China auf dem Weg zu eigener Raumstation

Die Rakete "Langer Marsch 7" startet zum langen Flug zum Raumlabor "Tiangong 2": China nähert sich mit grossen Schritten dem Betrieb einer eigenen Raumstation im All.
Die Rakete "Langer Marsch 7" startet zum langen Flug zum Raumlabor "Tiangong 2": China nähert sich mit grossen Schritten dem Betrieb einer eigenen Raumstation im All. © KEYSTONE/EPA/WU HONG
China ist dem Bau einer eigenen Raumstation einen wichtigen Schritt näher gekommen. Vom neuen Weltraumbahnhof Wenchang auf der Insel Hainan in Südchina brachte am Donnerstag eine Rakete vom Typ «Langer Marsch 7» einen neuen Raumfrachter ins All.

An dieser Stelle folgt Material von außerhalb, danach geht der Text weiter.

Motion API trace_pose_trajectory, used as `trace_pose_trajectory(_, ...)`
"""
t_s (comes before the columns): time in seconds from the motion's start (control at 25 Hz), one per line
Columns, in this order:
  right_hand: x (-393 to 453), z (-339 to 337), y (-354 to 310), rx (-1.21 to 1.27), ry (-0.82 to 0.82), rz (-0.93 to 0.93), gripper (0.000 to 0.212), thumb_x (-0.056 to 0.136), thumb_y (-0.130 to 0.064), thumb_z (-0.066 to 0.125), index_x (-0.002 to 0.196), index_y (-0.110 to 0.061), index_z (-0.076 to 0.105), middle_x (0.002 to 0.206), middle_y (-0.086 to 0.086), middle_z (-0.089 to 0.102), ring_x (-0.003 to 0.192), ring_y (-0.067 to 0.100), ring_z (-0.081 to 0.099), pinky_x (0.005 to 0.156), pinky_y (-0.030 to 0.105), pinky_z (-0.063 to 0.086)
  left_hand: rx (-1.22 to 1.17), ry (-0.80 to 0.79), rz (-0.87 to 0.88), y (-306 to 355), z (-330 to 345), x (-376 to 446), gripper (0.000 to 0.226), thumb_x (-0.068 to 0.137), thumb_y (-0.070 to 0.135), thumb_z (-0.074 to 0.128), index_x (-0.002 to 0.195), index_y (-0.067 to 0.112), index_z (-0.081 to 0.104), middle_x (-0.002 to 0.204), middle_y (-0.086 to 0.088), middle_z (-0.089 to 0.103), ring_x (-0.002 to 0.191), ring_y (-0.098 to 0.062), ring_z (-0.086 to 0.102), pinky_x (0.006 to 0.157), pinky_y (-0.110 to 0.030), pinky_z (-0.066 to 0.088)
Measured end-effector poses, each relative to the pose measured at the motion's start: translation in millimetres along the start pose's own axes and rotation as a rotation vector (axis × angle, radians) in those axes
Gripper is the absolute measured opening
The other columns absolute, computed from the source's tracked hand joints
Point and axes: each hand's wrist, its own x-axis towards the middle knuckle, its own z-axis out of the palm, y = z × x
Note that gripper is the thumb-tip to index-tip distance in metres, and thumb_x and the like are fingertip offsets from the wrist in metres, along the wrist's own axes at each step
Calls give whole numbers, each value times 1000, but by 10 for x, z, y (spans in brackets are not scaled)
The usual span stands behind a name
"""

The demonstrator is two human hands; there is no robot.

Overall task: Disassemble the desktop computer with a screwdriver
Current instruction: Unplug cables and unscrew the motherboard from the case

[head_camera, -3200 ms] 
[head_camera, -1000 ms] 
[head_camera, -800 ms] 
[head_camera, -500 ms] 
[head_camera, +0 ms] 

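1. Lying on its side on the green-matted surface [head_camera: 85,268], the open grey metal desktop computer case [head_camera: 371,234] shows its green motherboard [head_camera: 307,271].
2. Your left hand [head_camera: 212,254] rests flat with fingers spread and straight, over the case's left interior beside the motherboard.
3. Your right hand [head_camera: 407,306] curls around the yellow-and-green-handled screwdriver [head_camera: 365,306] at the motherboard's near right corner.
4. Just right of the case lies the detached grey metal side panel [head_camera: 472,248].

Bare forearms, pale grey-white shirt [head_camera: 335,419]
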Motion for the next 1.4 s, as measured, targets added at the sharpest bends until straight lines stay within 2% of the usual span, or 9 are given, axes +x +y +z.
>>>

Dieser ist für die Versorgung der geplanten Raumstation notwendig. Bei Chinas erstem unbemannten Nachschubflug soll «Tianzhou 1» («Himmlisches Schiff») drei Kopplungsmanöver mit dem Raumlabor «Tiangong 2» («Himmelspalast») absolvieren, das gegenwärtig die Erde umkreist.

Nur 24 Minuten nachdem die Rakete mit einem langen Feuerschweif am Abendhimmel abgehoben hatte, verkündete das Kontrollzentrum, der Start sei erfolgreich verlaufen. Geht alles weiter nach Plan, wird der Raumfrachter Material liefern, Treibstoff nachfüllen und wissenschaftliche Experimente vornehmen.

«Ohne einen Raumfrachter kann China keine Raumstation betreiben», sagte der australische Experte Morris Jones. «Alle längeren Raumflüge erfordern Logistik.»

Die zweitgrösste Wirtschaftsnation hat ehrgeizige Pläne. Ausser einer Raumstation um 2022 plant China auch Missionen zum Mond und zum Mars.

Sollte die Internationale Raumstation (ISS) wie geplant 2024 ihren Dienst einstellen, wäre China dann die einzige Nation mit einem Aussenposten im All. Mit 60 Tonnen wird «Tianhe 1» («Himmlische Harmonie») aber kleiner ausfallen als die ISS, die 240 Tonnen wiegt.

Mit «Tianzhou 1» wird China das vierte Land, das einen eigenen Raumfrachter hat. Russland besitzt das Cargoschiff «Progress», Japan den HTV-Frachter, während das private US-Raumfahrtunternehmen Space X den einzigen wiederverwendbaren Transporter «Dragon» einsetzt.

Während die USA und andere Länder ihre Raumfahrtprogramme kürzen, holt die junge Raumfahrtnation China mit grossen Schritten auf. «China verstärkt den Druck auf die USA, die keinen langfristigen Plan für die bemannte Raumfahrt hat», sagte der Experte Jones. Die Fortschritte der Chinesen böten auch neue Möglichkeiten für die Europäer, die mit Chinas Raumprogramm kooperieren.

Der neue Raumfrachter ist 10,6 Meter lang und bis zu 3,35 Meter im Durchmesser. «Tianzhou 1» kann sechs Tonnen Ladung transportieren und ist insgesamt 13 Tonnen schwer. Es wird nach zwei Tagen an das Raumlabor andocken, in dem im Herbst zwei Astronauten den mit 33 Tagen bisher längsten Raumflug Chinas absolviert hatten.